** Opening Recorded data block **

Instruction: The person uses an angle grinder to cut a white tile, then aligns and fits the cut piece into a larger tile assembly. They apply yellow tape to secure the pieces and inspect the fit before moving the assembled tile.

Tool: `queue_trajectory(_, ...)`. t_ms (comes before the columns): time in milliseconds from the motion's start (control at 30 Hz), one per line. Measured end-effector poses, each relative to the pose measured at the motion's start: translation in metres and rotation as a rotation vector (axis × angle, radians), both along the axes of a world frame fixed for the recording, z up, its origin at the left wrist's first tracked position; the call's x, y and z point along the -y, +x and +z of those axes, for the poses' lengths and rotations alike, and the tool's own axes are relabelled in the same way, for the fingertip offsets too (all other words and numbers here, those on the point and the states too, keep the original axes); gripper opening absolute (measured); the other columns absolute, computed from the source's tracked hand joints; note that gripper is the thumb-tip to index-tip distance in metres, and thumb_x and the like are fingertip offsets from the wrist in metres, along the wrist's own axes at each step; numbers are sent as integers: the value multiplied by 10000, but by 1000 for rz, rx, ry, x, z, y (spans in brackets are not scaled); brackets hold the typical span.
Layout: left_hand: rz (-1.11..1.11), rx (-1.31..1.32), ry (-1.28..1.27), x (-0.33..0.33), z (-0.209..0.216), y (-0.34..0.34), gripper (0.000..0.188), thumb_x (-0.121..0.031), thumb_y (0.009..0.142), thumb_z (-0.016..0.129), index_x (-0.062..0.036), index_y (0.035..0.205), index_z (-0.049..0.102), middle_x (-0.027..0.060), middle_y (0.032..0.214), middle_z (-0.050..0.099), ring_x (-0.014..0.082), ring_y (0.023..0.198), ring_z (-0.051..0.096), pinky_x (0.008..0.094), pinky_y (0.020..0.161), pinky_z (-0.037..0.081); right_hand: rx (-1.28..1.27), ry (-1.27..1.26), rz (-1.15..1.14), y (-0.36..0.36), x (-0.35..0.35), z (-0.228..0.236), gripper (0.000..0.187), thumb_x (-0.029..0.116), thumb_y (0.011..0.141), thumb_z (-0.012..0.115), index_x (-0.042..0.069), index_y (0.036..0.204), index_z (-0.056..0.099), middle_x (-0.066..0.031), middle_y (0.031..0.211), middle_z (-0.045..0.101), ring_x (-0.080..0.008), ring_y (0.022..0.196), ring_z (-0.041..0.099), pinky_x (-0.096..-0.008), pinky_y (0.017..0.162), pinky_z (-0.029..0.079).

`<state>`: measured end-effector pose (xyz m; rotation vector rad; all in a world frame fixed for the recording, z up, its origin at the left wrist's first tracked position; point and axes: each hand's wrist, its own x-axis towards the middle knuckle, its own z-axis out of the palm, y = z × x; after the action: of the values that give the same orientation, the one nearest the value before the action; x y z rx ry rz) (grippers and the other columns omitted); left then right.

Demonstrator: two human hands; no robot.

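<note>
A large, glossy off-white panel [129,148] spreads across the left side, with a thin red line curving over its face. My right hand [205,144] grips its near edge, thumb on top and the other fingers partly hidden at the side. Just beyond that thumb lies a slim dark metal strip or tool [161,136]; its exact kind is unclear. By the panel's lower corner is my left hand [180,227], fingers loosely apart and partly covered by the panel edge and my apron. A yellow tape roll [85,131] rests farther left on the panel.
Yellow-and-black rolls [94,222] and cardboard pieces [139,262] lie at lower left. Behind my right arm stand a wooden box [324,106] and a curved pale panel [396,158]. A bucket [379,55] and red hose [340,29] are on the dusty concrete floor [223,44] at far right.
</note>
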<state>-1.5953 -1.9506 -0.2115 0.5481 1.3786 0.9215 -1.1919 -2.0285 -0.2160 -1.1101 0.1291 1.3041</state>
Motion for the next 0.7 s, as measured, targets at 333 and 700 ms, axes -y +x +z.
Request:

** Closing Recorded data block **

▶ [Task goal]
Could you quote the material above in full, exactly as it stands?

▶ [Solution below]
Instruction: The person uses an angle grinder to cut a white tile, then aligns and fits the cut piece into a larger tile assembly. They apply yellow tape to secure the pieces and inspect the fit before moving the assembled tile.

Tool: `queue_trajectory(_, ...)`. t_ms (comes before the columns): time in milliseconds from the motion's start (control at 30 Hz), one per line. Measured end-effector poses, each relative to the pose measured at the motion's start: translation in metres and rotation as a rotation vector (axis × angle, radians), both along the axes of a world frame fixed for the recording, z up, its origin at the left wrist's first tracked position; the call's x, y and z point along the -y, +x and +z of those axes, for the poses' lengths and rotations alike, and the tool's own axes are relabelled in the same way, for the fingertip offsets too (all other words and numbers here, those on the point and the states too, keep the original axes); gripper opening absolute (measured); the other columns absolute, computed from the source's tracked hand joints; note that gripper is the thumb-tip to index-tip distance in metres, and thumb_x and the like are fingertip offsets from the wrist in metres, along the wrist's own axes at each step; numbers are sent as integers: the value multiplied by 10000, but by 1000 for rz, rx, ry, x, z, y (spans in brackets are not scaled); brackets hold the typical span.
Layout: left_hand: rz (-1.11..1.11), rx (-1.31..1.32), ry (-1.28..1.27), x (-0.33..0.33), z (-0.209..0.216), y (-0.34..0.34), gripper (0.000..0.188), thumb_x (-0.121..0.031), thumb_y (0.009..0.142), thumb_z (-0.016..0.129), index_x (-0.062..0.036), index_y (0.035..0.205), index_z (-0.049..0.102), middle_x (-0.027..0.060), middle_y (0.032..0.214), middle_z (-0.050..0.099), ring_x (-0.014..0.082), ring_y (0.023..0.198), ring_z (-0.051..0.096), pinky_x (0.008..0.094), pinky_y (0.020..0.161), pinky_z (-0.037..0.081); right_hand: rx (-1.28..1.27), ry (-1.27..1.26), rz (-1.15..1.14), y (-0.36..0.36), x (-0.35..0.35), z (-0.228..0.236), gripper (0.000..0.187), thumb_x (-0.029..0.116), thumb_y (0.011..0.141), thumb_z (-0.012..0.115), index_x (-0.042..0.069), index_y (0.036..0.204), index_z (-0.056..0.099), middle_x (-0.066..0.031), middle_y (0.031..0.211), middle_z (-0.045..0.101), ring_x (-0.080..0.008), ring_y (0.022..0.196), ring_z (-0.041..0.099), pinky_x (-0.096..-0.008), pinky_y (0.017..0.162), pinky_z (-0.029..0.079).

`<state>`: measured end-effector pose (xyz m; rotation vector rad; all in a world frame fixed for the recording, z up, its origin at the left wrist's first tracked position; point and axes: each hand's wrist, its own x-axis towards the middle knuckle, its own z-axis out of the palm, y = z × x; after the action: of the values that give the same orientation, the one nearest the value before the action; x y z rx ry rz) (grippers and the other columns omitted); left then right.

Demonstrator: two human hands; no robot.

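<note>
A large, glossy off-white panel [129,148] spreads across the left side, with a thin red line curving over its face. My right hand [205,144] grips its near edge, thumb on top and the other fingers partly hidden at the side. Just beyond that thumb lies a slim dark metal strip or tool [161,136]; its exact kind is unclear. By the panel's lower corner is my left hand [180,227], fingers loosely apart and partly covered by the panel edge and my apron. A yellow tape roll [85,131] rests farther left on the panel.
Yellow-and-black rolls [94,222] and cardboard pieces [139,262] lie at lower left. Behind my right arm stand a wooden box [324,106] and a curved pale panel [396,158]. A bucket [379,55] and red hose [340,29] are on the dusty concrete floor [223,44] at far right.
</note>
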<state>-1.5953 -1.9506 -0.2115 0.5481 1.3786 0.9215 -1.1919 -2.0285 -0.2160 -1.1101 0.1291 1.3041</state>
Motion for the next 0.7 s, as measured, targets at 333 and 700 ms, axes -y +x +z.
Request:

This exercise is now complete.